Will next year be the year of US? Or the end if US?
I am almost too afraid to find out.
Days without you are empty. Nights without you are neverending. The few times I’ve been able to sleep with you have been amazing. I’m often scared to spend time with you when the works is dark and silent, it seems so much easier for your love to find it’s way in at those times. I’ve been lucky tho because usually you are so exhausted that you and your amazingness fall asleep before me so I don’t have to fight it for long.
Why is it that everything is so much easier in the night?
I miss you. I love you. I’m sorry.
I’m yours.

Mission Push Moon Away: Complete – insert broken heart/soul/being here… I’m sorry, I want you back. I’m yours forever.

I have always heard be careful what you wish for. I should have been told be careful when you PUSH…

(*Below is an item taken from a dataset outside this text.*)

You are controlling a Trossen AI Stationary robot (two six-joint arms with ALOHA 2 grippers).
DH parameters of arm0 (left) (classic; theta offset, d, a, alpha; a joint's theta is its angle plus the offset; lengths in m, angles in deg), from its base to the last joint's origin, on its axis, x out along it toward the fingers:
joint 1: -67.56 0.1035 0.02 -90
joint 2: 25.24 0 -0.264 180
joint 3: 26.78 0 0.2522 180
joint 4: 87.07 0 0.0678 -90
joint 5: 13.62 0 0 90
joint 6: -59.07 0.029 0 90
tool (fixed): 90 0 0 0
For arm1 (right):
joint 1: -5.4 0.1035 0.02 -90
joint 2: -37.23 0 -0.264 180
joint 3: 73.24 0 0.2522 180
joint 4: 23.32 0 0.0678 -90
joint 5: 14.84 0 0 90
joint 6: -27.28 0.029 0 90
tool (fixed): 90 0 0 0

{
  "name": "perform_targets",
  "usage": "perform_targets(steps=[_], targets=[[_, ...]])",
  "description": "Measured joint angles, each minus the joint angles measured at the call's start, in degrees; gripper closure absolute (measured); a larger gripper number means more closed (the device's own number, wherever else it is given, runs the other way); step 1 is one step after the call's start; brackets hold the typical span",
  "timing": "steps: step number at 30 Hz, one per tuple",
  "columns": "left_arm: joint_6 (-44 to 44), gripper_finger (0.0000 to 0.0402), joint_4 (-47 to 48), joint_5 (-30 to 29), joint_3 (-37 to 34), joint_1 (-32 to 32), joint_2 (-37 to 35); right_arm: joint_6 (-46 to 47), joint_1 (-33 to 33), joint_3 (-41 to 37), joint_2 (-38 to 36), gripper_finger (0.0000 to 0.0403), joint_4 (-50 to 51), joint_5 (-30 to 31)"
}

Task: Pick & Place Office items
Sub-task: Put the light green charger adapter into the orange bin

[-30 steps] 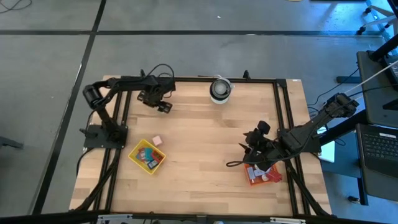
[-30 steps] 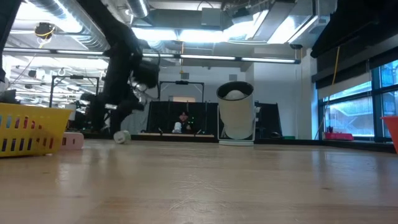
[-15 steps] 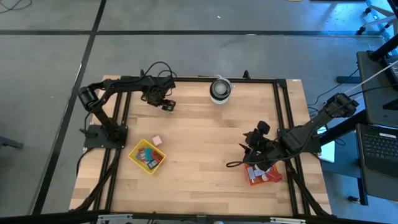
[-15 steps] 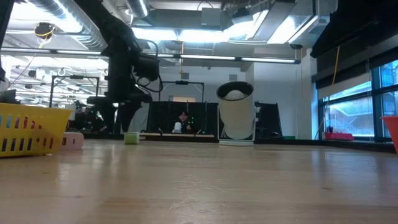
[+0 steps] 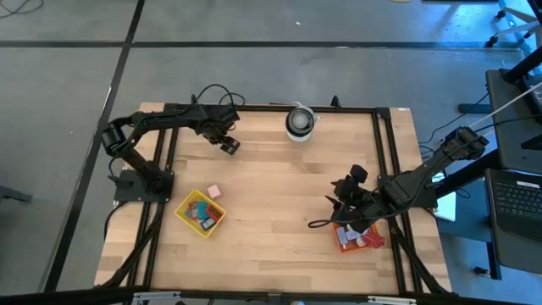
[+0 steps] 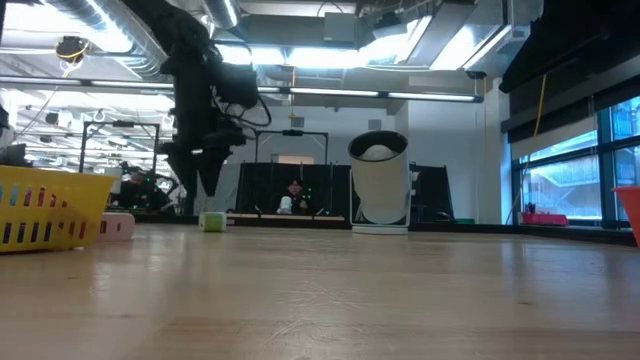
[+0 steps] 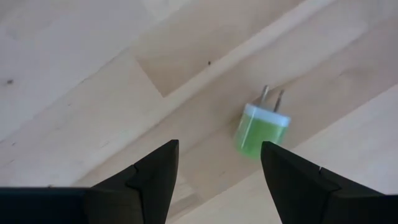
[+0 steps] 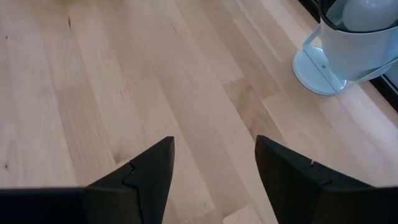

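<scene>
**Green plug adapter lay loose under the left gripper**

Nearest the low camera, the yellow tray (image 6: pixel 50 205) sat at the table's left side with a pink block (image 6: pixel 117 227) just beside it on the wood. Opposite it, the orange tray (image 5: pixel 360 239) lay under the right gripper (image 8: pixel 214 162), which waited above it with its jaws apart and nothing between them.

Farther back, the left gripper (image 7: pixel 217 163) hung over the table's far left part, fingers spread and empty. The small green plug adapter (image 7: pixel 262 129) rested on the bare wood just ahead of the fingertips, prongs pointing away, untouched. Beyond it stood the white roll (image 5: pixel 299 122) at the far edge.

The risk I judged: the adapter sat off-centre to the open jaws and lay at an angle, so a straight descent could clip its corner with one finger and skid it away, or pinch the prongs and let it twist free.
</scene>
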Motion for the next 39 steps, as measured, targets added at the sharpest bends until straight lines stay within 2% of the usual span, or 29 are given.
perform_targets(steps=[4,10,22,39], targets=[[-0.9,0.0177,-1.1,1.7,0.0,0.1,-2.2,0.0,0.0,0.0,0.0,0.0179,-0.3,0.0],[-0.7,0.0176,-2.7,5.3,0.0,-1.3,-1.5,0.0,0.0,0.0,0.0,0.0179,-0.5,0.0],[0.7,0.0166,-2.7,4.9,0.0,-2.1,-0.8,-2.8,0.0,0.0,0.0,0.0179,-2.8,-0.5],[2.9,0.0164,-4.1,5.1,0.0,-3.2,6.4,-4.4,0.0,0.0,0.0,0.0179,-3.7,-2.2]])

I know that I was trying to push you away. I know that I said to leave me alone, that I wanted to be ME but I was wrong. I found who I want to be. And it is US. I want to be US. I have never wanted anything so bad before.

And it’s too late.

I pushed too hard.

I let too much crazy out.

And now I have to try to pick myself up off the floor, literally sometimes, and try to rebuild my broken soul.

I can do. I WILL do it.

I just don’t fucking want too.

I want you to pick me up, dust me off, kiss me, hold me, love me, fuck me, and never leave me again…

I miss you.

I love you.

I’m sorry.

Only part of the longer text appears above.